**What is needed:** Quote the data exactly, first line to the line containing "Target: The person", with no pictures.

**Data provided:**
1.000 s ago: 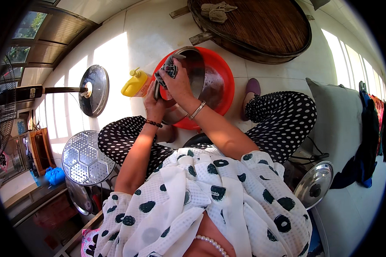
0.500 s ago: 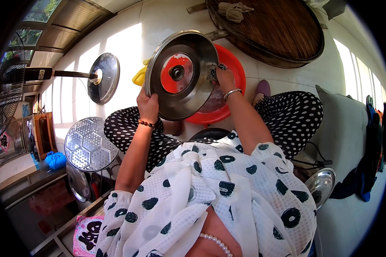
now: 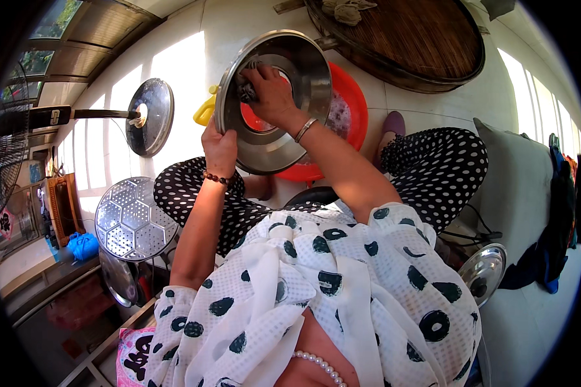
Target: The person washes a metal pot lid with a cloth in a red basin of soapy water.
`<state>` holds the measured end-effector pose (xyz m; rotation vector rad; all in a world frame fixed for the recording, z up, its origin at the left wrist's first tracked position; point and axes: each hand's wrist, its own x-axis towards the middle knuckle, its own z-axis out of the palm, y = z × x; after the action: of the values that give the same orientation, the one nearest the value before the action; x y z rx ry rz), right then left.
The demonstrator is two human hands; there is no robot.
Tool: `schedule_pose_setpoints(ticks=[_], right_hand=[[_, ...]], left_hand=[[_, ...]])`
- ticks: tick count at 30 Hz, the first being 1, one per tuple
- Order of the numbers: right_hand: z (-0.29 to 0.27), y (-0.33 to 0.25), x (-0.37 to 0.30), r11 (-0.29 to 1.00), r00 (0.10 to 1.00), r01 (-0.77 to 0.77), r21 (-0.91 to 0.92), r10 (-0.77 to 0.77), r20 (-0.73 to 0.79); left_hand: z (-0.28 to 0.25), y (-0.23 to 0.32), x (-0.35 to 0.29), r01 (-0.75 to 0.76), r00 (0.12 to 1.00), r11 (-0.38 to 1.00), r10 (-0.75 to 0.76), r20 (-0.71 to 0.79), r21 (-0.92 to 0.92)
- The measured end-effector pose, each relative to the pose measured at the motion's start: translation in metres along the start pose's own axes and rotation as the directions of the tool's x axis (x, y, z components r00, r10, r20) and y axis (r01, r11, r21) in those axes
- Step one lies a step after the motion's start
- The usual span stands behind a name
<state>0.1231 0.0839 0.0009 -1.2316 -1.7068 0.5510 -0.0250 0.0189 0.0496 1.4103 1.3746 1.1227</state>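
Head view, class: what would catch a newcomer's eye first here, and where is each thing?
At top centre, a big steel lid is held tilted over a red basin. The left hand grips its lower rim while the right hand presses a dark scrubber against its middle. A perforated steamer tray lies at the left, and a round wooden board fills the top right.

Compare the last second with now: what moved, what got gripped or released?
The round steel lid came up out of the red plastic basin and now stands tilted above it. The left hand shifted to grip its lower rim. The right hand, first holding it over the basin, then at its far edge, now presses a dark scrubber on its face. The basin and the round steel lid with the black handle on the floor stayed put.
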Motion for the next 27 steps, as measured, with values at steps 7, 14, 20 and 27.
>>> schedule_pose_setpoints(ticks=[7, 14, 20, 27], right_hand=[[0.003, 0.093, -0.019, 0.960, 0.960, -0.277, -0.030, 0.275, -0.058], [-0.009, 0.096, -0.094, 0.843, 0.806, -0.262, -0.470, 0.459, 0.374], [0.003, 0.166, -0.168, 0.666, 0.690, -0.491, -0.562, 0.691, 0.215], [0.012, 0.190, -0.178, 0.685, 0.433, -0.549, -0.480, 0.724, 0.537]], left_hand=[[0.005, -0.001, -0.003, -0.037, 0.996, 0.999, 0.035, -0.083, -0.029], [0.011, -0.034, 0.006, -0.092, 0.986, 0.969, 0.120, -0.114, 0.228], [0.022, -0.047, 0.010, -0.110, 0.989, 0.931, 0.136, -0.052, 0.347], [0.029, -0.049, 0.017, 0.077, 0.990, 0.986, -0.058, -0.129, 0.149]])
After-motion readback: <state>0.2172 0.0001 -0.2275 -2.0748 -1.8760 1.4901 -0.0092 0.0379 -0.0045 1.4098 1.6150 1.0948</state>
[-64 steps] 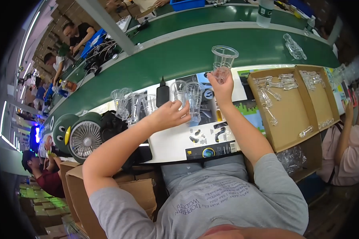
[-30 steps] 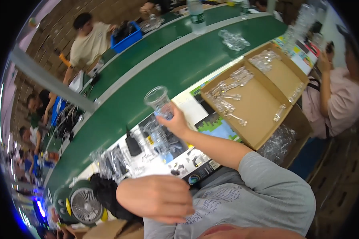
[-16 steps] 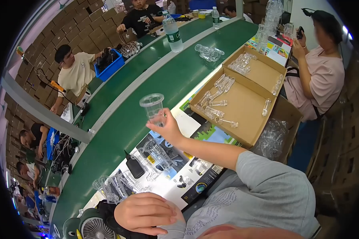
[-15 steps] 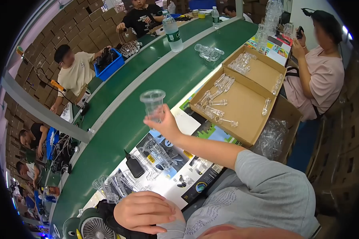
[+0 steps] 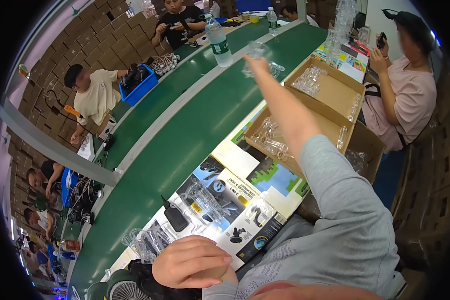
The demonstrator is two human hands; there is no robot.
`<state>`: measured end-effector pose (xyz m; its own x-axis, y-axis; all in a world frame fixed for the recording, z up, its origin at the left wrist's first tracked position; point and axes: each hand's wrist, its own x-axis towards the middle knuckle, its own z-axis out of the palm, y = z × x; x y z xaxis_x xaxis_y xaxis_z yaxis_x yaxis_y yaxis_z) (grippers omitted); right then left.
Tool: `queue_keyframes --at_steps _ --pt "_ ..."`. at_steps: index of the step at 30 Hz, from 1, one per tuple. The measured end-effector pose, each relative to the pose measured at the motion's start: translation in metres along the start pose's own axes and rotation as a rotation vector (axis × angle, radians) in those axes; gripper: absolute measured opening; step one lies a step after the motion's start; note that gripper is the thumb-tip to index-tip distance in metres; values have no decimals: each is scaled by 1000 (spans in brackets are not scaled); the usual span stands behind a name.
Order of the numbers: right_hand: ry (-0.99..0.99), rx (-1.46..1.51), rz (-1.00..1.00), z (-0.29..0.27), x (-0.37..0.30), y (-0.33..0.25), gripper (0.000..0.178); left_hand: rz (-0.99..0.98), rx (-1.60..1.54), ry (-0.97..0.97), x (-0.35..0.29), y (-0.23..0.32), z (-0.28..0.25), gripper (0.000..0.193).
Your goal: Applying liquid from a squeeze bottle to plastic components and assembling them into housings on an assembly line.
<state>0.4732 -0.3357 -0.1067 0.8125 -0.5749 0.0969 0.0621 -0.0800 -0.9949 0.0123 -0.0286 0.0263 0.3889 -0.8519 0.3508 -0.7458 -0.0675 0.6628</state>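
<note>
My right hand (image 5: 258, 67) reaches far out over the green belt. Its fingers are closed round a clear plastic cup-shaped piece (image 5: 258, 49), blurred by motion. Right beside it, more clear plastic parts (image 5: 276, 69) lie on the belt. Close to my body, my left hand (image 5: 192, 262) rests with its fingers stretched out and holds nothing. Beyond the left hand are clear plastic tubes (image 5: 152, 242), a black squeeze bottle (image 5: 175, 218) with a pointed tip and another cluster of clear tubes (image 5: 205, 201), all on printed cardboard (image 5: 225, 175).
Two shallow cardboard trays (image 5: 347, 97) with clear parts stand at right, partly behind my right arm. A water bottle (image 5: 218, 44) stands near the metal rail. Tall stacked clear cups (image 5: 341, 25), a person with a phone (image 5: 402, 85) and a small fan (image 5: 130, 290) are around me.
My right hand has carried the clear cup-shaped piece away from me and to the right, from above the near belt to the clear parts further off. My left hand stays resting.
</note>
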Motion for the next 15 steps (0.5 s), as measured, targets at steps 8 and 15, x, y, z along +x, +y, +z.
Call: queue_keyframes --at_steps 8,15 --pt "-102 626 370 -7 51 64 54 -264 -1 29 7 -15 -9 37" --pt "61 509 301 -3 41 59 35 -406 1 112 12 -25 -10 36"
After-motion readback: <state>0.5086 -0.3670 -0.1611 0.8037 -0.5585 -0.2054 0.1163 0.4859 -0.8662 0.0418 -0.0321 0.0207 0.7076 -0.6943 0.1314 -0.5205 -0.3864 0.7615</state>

**Finished task:**
1.000 s ago: 
0.500 s ago: 
now: 
Target: The person washes a metal pot lid with a cloth in a red basin of soapy water.

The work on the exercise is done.